What to work on → Return each line of the data that follows exactly as it reads.

Dataset section →
──────

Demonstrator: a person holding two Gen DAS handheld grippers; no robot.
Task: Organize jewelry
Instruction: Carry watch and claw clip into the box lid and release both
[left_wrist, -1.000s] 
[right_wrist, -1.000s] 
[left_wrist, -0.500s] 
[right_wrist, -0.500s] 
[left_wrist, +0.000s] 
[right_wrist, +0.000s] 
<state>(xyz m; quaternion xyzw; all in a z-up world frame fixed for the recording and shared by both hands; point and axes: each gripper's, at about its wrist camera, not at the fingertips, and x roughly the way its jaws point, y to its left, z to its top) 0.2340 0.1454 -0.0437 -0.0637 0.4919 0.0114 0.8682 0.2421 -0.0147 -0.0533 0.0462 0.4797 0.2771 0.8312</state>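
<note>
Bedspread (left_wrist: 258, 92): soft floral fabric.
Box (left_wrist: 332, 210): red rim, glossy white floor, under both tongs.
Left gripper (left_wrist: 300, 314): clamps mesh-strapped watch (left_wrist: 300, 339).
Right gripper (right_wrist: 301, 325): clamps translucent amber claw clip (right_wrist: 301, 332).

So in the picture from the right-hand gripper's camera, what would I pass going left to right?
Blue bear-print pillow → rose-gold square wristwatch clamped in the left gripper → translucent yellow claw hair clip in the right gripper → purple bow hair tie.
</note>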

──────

Solution for this task →
Demonstrator: a person holding two Gen DAS handheld grippers; no robot.
Task: Organize jewelry
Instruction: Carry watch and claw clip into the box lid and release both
[left_wrist, -1.000s] 
[right_wrist, -1.000s] 
[left_wrist, -0.500s] 
[right_wrist, -0.500s] 
[left_wrist, +0.000s] 
[right_wrist, +0.000s] 
<state>(xyz m; quaternion xyzw; all in a z-up world frame fixed for the recording and shared by both hands; point and axes: each gripper's, at about its wrist camera, not at the fingertips, and x roughly the way its jaws point, y to its left, z to its top) 0.2340 0.1454 -0.0437 -0.0637 0.4919 0.0114 0.8682 0.2421 -0.0147 -0.0533 0.0462 0.4797 0.2771 0.8312</state>
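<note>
Bedspread (left_wrist: 258, 92): soft floral fabric.
Box (left_wrist: 332, 210): red rim, glossy white floor, under both tongs.
Left gripper (left_wrist: 300, 314): clamps mesh-strapped watch (left_wrist: 300, 339).
Right gripper (right_wrist: 301, 325): clamps translucent amber claw clip (right_wrist: 301, 332).

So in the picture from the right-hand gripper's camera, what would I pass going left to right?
Blue bear-print pillow → rose-gold square wristwatch clamped in the left gripper → translucent yellow claw hair clip in the right gripper → purple bow hair tie.
</note>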

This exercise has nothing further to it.